- **What the exercise asks**
Filter the material below down to the lines containing the word "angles".

---

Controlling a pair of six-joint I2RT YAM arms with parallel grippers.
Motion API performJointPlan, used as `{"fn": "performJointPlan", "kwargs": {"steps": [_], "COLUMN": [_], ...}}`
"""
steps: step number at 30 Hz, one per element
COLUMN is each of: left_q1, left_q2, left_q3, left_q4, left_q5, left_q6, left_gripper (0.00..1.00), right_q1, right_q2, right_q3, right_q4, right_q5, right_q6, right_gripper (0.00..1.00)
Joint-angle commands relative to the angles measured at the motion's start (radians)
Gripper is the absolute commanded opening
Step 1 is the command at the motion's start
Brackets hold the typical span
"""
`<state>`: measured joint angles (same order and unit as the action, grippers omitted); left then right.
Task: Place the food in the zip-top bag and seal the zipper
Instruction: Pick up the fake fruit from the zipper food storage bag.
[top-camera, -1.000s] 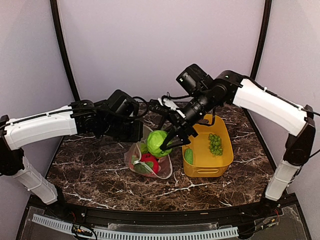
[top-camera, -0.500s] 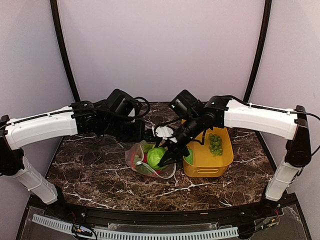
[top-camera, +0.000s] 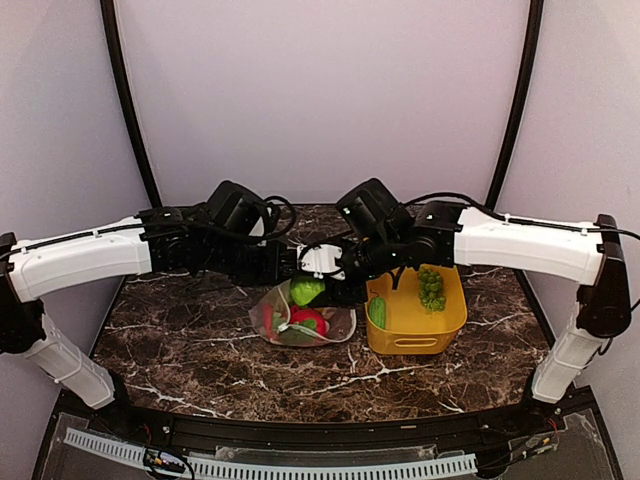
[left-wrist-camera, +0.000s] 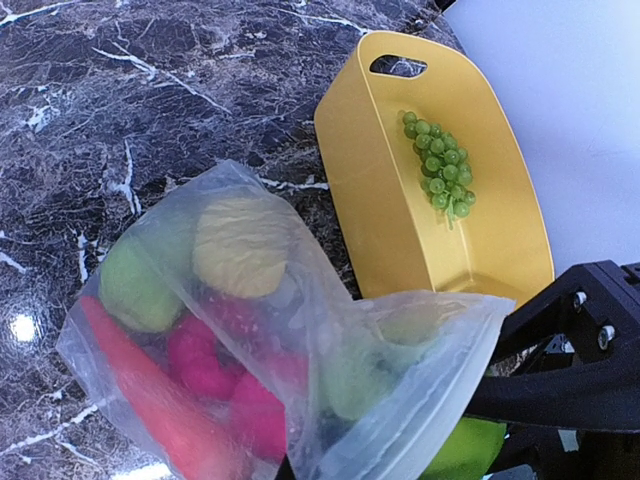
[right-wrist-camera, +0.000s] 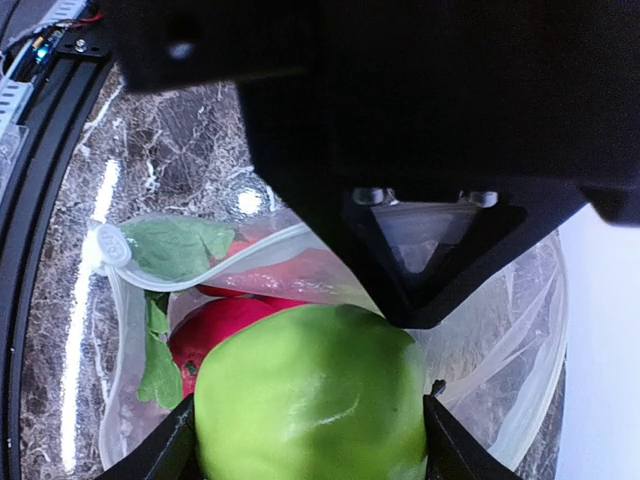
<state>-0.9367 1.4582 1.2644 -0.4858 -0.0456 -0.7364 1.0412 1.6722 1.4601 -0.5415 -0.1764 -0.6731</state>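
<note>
The marble table (top-camera: 200, 345) was seen nearest. On it, below L pincer (top-camera: 292, 270) & R pincer (top-camera: 335, 290), the clear dotted bag (top-camera: 268, 312) was lying w/ its far edge lifted. Red pieces (top-camera: 305, 321), a lemon (left-wrist-camera: 240, 245) & a green one (left-wrist-camera: 135, 285) were seen inside. The zipper (right-wrist-camera: 230, 255) was seen unsealed, the mouth gaping right under R pincer. Just right of R pincer a yellow bin (top-camera: 445, 325) was set close beside the bag; whether touching couldn't be told. Grapes (top-camera: 431, 287) & another green piece (top-camera: 377, 312) were seen in it. Farther back, R pincer was held approx. half wide, clamped on a green round fruit (top-camera: 307, 291) at the bag's mouth. Whether the fruit was past the rim couldn't be told. Directly opp., L pincer was pinched tight on the bag's upper edge, w/ the mouth held up toward R pincer.
</note>
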Motion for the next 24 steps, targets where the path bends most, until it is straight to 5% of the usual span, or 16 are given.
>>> {"fn": "performJointPlan", "kwargs": {"steps": [1, 7, 14, 24], "left_q1": [0.016, 0.030, 0.045, 0.079], "left_q2": [-0.047, -0.067, -0.110, -0.139], "left_q3": [-0.033, -0.075, -0.135, -0.186], "left_q4": [0.057, 0.106, 0.142, 0.150], "left_q5": [0.042, 0.086, 0.083, 0.060], "left_q6": [-0.014, -0.050, -0.080, -0.086], "left_gripper": [0.01, 0.01, 0.01, 0.01], "right_q1": [0.027, 0.044, 0.049, 0.033], "right_q2": [0.015, 0.044, 0.059, -0.021], "right_q3": [-0.023, -0.025, -0.016, 0.115], "right_q4": [0.126, 0.172, 0.189, 0.012], "right_q5": [0.172, 0.253, 0.276, 0.095], "right_q6": [-0.009, -0.010, 0.029, 0.133], "right_gripper": [0.54, 0.63, 0.87, 0.90]}}
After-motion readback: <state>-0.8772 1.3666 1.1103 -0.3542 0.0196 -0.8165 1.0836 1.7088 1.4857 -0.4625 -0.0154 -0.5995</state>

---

- **Exercise result**
Joint-angle commands relative to the angles measured at the motion's start (radians)
`<state>`: measured joint angles (same order and unit as the action, grippers omitted); left then right.

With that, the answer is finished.